Montgomery-Tuskegee Times
- Founder: Rev. Al Dixon
- Founded: 1979
- Ceased publication: c. 2001
- Headquarters: Montgomery, Alabama, U.S.
- OCLC number: 11817447

= Montgomery-Tuskegee Times =

Newspaper published in Alabama, US (1979–c. 2001)

The Montgomery-Tuskegee Times was an American weekly newspaper for the Black community, founded in 1979 and published in Montgomery, Alabama. It ceased publication around 2001. It is also known as the Montgomery Tuskegee Times, and the Montgomery-Tuskegee Times: The Alternative.

== History ==
The 1979 merger of The Montgomery Times (1977–1979) and the Tuskegee Times (1974–1976) formed the Montgomery-Tuskegee Times. Both of the precursor publications were Black newspapers founded by Joseph Ervin Morse, who had also founded The Tuskegee Progressive Times (1970–1971).

Rev. Alvin "Al" Dixon (nicknamed "Ugly Al Dixon", "Soul Mouth of the South", and "Dizzy Dixon"), founded and edited the Montgomery-Tuskegee Times paper, he also worked as a minister and disc jockey. As a DJ, Dixon booked musical acts along the Chitlin' Circuit. In the 1970s, he wrote a column on soul music, and the importance of Black broadcasters.

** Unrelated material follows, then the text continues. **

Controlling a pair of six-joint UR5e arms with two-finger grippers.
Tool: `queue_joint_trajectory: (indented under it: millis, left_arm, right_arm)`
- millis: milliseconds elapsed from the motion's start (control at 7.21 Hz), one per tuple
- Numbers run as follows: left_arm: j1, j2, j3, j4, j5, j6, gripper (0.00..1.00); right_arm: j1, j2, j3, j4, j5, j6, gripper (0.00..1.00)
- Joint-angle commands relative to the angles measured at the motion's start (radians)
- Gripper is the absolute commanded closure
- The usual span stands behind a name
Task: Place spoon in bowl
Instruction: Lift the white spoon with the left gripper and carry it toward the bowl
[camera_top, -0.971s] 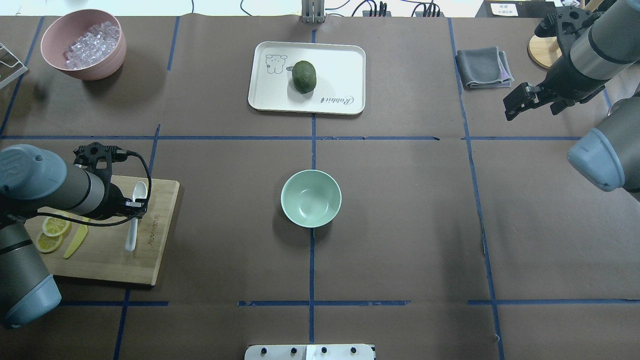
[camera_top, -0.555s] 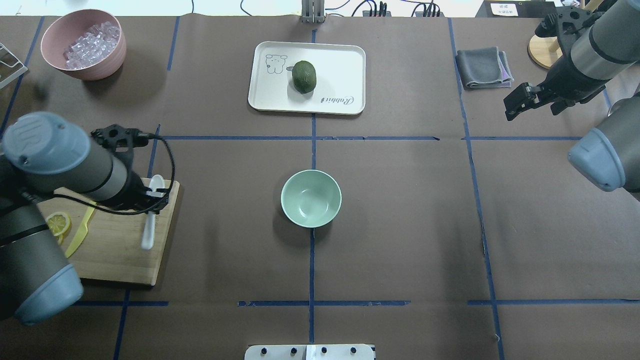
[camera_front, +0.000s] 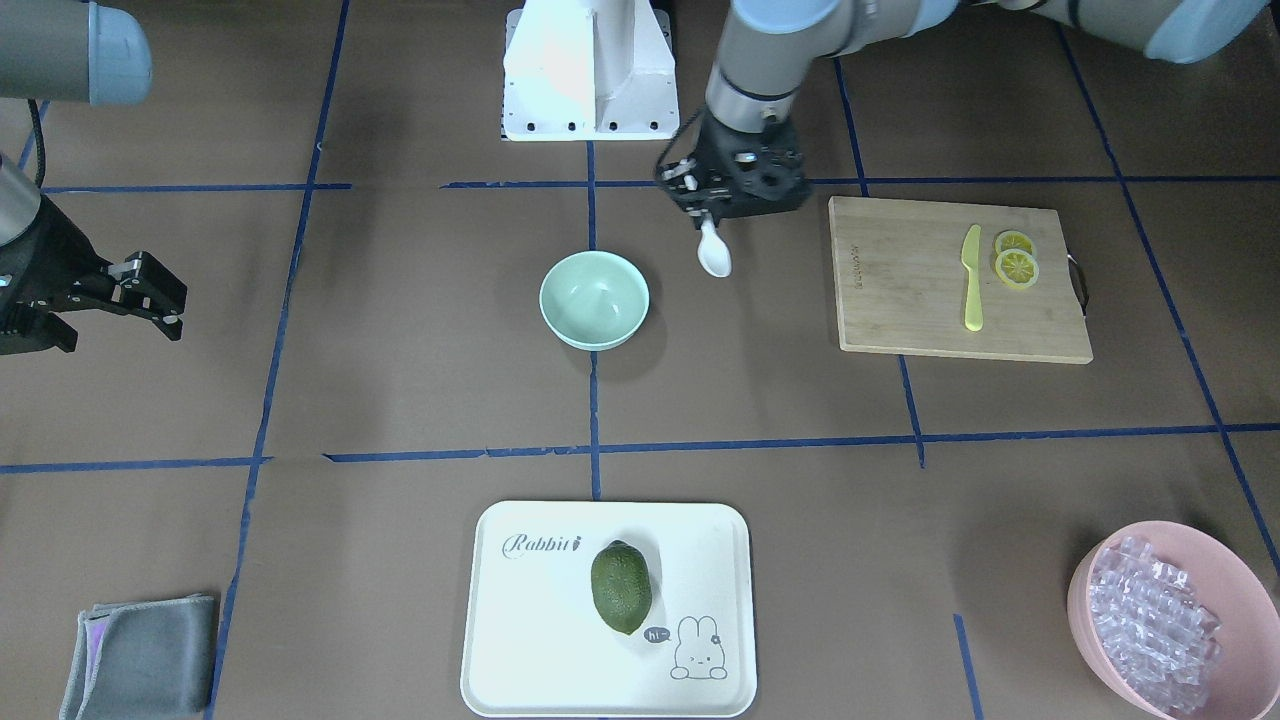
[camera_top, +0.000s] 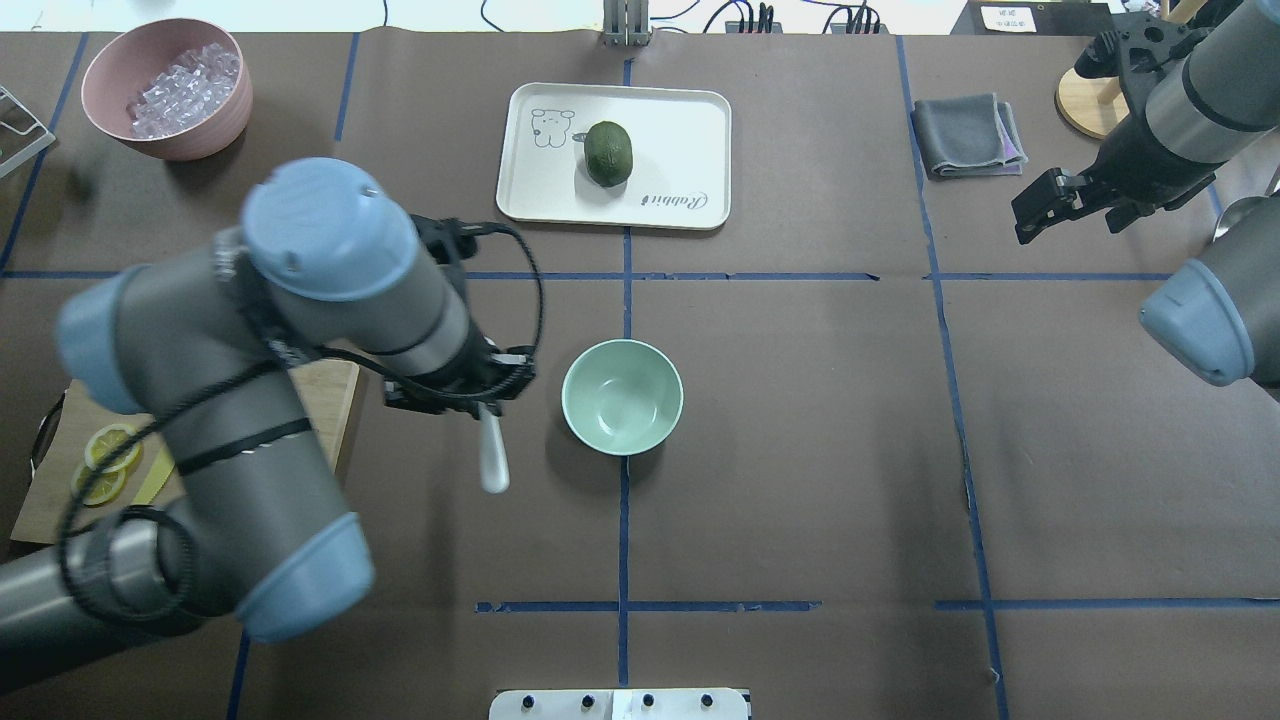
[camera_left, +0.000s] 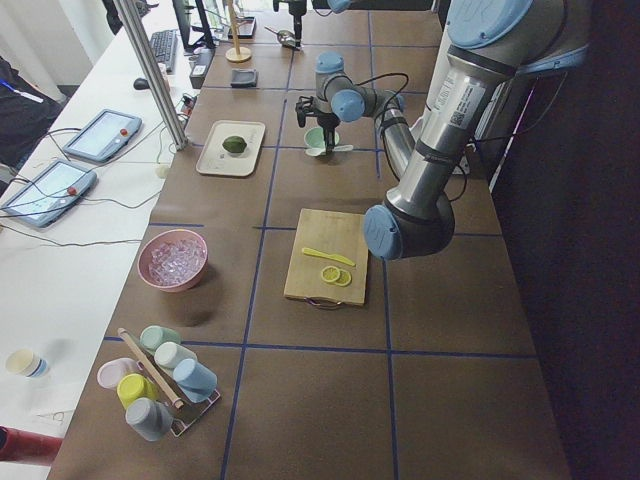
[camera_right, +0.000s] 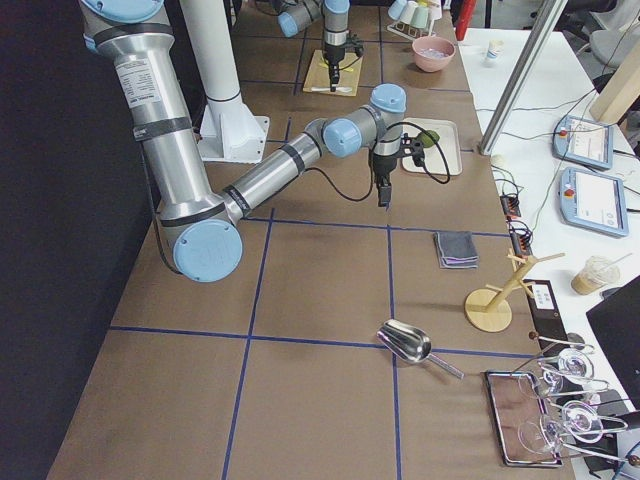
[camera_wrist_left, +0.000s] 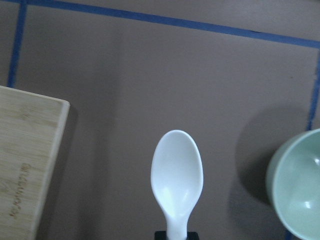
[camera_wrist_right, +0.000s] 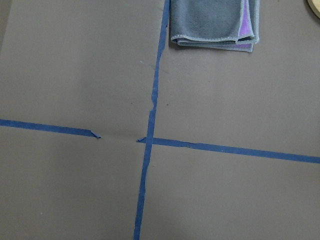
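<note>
The white spoon (camera_front: 714, 258) is held in my left gripper (camera_front: 716, 212), which is shut on its handle and holds it above the table. In the overhead view the left gripper (camera_top: 480, 400) is just left of the mint-green bowl (camera_top: 622, 396), and only the spoon's handle (camera_top: 492, 462) sticks out toward the robot. The left wrist view shows the scoop (camera_wrist_left: 176, 174) over bare table, with the bowl (camera_wrist_left: 300, 187) at the right edge. The bowl (camera_front: 594, 298) is empty. My right gripper (camera_top: 1028, 212) is open and empty, far to the right.
A wooden cutting board (camera_front: 900, 290) with a yellow knife (camera_front: 971, 262) and lemon slices (camera_front: 1016, 262) lies behind the left arm. A white tray (camera_top: 680, 130) with a green fruit, a pink bowl (camera_top: 190, 140) of ice-like pieces and a grey cloth (camera_top: 965, 135) lie along the far side.
My left arm has swung right, carrying the spoon off the cutting board to just beside the bowl. The right arm has barely moved.
</note>
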Motion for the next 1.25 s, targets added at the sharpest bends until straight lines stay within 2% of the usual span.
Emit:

In 1974, Black Muslim revolutionaries took Dixon, and another WAPX employee hostage in Montgomery, after they had slashed one man and killed another. They broadcast calls for revolution. Dixon and the other worker escaped and the revolutionaries were captured.

The Montgomery-Tuskegee Times newspaper sponsored the annual Montgomery-Tuskegee Times Black History Awards starting in 1987.